Flexible Dimensions and Quantization

The Embedding and Reranking API is in Preview. The feature and the corresponding documentation might change at any time during the preview period.

Voyage AI embedding models support flexible dimensions and quantization to help you optimize storage and search costs for your vector-based applications. This page explains how to use these features to reduce costs while maintaining high retrieval quality.

Learn about flexible dimensions and quantization through an interactive tutorial in Google Colab.

Overview

When working with large-scale vector search applications, such as code retrieval across massive repositories, storage and computational costs can be significant. These costs scale linearly with the following factors:

Embedding dimensionality: The number of dimensions in each vector
Precision: The number of bits used to encode each number in the vector

By reducing either or both of these factors, you can dramatically lower costs without significantly impacting retrieval quality. Voyage AI models support two complementary techniques to achieve this:

Matryoshka embeddings: Allows you to use smaller versions of your embeddings by truncating to fewer dimensions
Quantization: Reduces the precision of each number in your embeddings from 32-bit floats to lower-precision formats

These techniques are enabled through Matryoshka learning and quantization-aware training, which train the models to maintain quality even with reduced dimensions or quantized values.

Matryoshka Embeddings

Matryoshka embeddings are a special type of vector embedding that contains multiple valid embeddings of different sizes nested within a single vector. This gives you the flexibility to choose the dimensionality that best balances your performance and cost requirements.

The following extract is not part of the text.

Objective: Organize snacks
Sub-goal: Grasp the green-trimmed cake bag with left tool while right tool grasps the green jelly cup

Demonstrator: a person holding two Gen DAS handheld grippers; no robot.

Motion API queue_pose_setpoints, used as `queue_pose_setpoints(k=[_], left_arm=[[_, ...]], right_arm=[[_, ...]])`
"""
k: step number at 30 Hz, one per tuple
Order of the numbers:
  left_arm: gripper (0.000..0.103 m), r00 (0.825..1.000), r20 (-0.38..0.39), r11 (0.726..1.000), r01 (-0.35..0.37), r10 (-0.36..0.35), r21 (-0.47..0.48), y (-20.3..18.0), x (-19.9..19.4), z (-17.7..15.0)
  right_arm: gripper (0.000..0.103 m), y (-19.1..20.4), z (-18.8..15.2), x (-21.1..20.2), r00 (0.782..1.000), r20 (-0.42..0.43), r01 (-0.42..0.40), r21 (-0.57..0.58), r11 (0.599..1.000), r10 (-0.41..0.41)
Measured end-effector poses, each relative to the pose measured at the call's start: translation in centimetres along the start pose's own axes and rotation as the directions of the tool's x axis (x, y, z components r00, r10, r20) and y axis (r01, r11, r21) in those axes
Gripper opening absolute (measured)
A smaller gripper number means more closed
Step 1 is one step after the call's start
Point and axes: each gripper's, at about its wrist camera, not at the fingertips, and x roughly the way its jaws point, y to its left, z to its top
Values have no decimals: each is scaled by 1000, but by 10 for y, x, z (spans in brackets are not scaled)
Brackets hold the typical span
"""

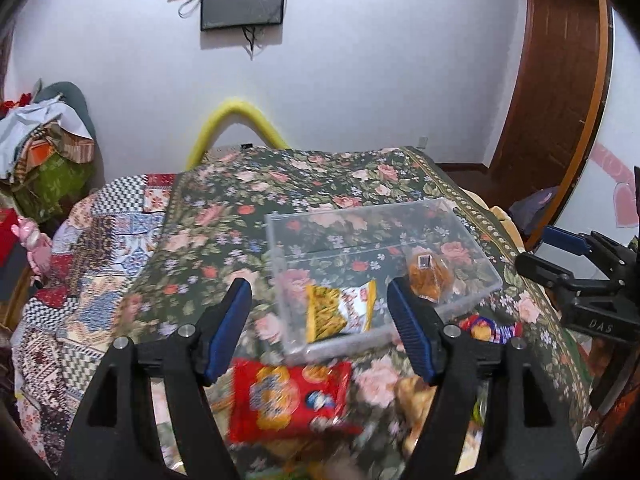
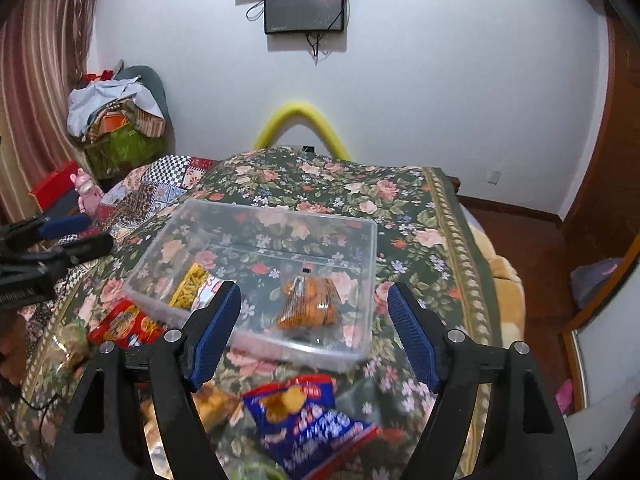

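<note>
Blue ribbed pads line both claws, and each claw stands wide with nothing between its fingers. The left gripper [image 1: 320, 320] hangs over a red snack bag [image 1: 290, 398] lying on the floral bedspread [image 1: 224, 248], just in front of the near wall of the clear plastic box [image 1: 276, 240]. The right gripper [image 2: 314, 332] hangs over a blue snack bag [image 2: 308, 424], which also lies on the bedspread in front of the box. Inside the box, a yellow snack packet [image 1: 340, 308] rests toward the left side and an orange snack pouch [image 2: 308, 304] toward the right; the two lie apart. Beyond the bed, a yellow foam tube [image 2: 300, 120] arches against the white wall, below a dark screen [image 2: 304, 8].
</note>
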Motion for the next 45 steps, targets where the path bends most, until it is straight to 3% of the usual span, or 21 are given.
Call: queue_pose_setpoints(k=[7, 15, 24, 29, 33, 40, 45], left_arm=[[75, 999, -14, 999, -52, 52, 12, 29, -42, -34], [76, 989, -105, 994, -106, 103, -19, 69, -55, -95], [76, 972, -207, 985, -133, 109, -108, 102, -32, -143], [76, 960, -250, 981, -157, 125, -111, 114, -12, -160], [76, 951, -287, 979, -158, 115, -129, 124, 7, -173], [76, 950, -307, 973, -125, 60, -195, 137, 26, -179], [73, 946, -317, 977, -132, 73, -169, 132, 38, -179]], right_arm=[[75, 9, -31, -18, 1000, -23, 19, -9, 1000, -19], [75, 20, -74, -30, 997, -79, -2, 31, 1000, 4], [75, 29, -114, -17, 984, -172, -20, 97, 995, 37], [62, 30, -126, -5, 973, -219, -37, 130, 991, 66], [61, 31, -130, 7, 966, -248, -39, 136, 990, 72], [61, 33, -137, 22, 958, -278, -31, 136, 990, 68], [53, 29, -138, 25, 956, -279, -46, 171, 984, 93]])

The latest Voyage embedding models generate Matryoshka embeddings and support multiple output dimensions directly through the output_dimension parameter. To learn more, see Models Overview.

How Matryoshka Embeddings Work

With Matryoshka learning, a single embedding contains a nested family of embeddings at various lengths. For example, a 2048-dimensional Voyage embedding contains valid embeddings at multiple shorter lengths:

The first 256 dimensions form a valid 256-dimensional embedding
The first 512 dimensions form a valid 512-dimensional embedding
The first 1024 dimensions form a valid 1024-dimensional embedding
All 2048 dimensions form the full-fidelity embedding

Each shorter version provides slightly lower retrieval quality than the full embedding, but requires less storage and computational resources.

How to Truncate Matryoshka Embeddings

Truncate Matryoshka embeddings by keeping the leading subset of dimensions. The following example demonstrates how to truncate 1024-dimensional vectors to 256 dimensions:

import voyageai
import numpy as np
def embd_normalize(v: np.ndarray) -> np.ndarray:
    # Normalize rows of a 2D array to unit vectors
    row_norms = np.linalg.norm(v, axis=1, keepdims=True)
    if np.any(row_norms == 0):
        raise ValueError("Cannot normalize rows with a norm of zero.")
    return v / row_norms
vo = voyageai.Client()
# Generate 1024-dimensional embeddings
embd = vo.embed(['Sample text 1', 'Sample text 2'], model='voyage-4-large').embeddings
# Truncate to 256 dimensions and normalize
short_dim = 256
resized_embd = embd_normalize(np.array(embd)[:, :short_dim]).tolist()

Quantization

Quantization reduces the precision of embeddings by converting high-precision floating-point numbers into lower-precision formats. This process can dramatically reduce storage and computational costs while maintaining strong retrieval quality.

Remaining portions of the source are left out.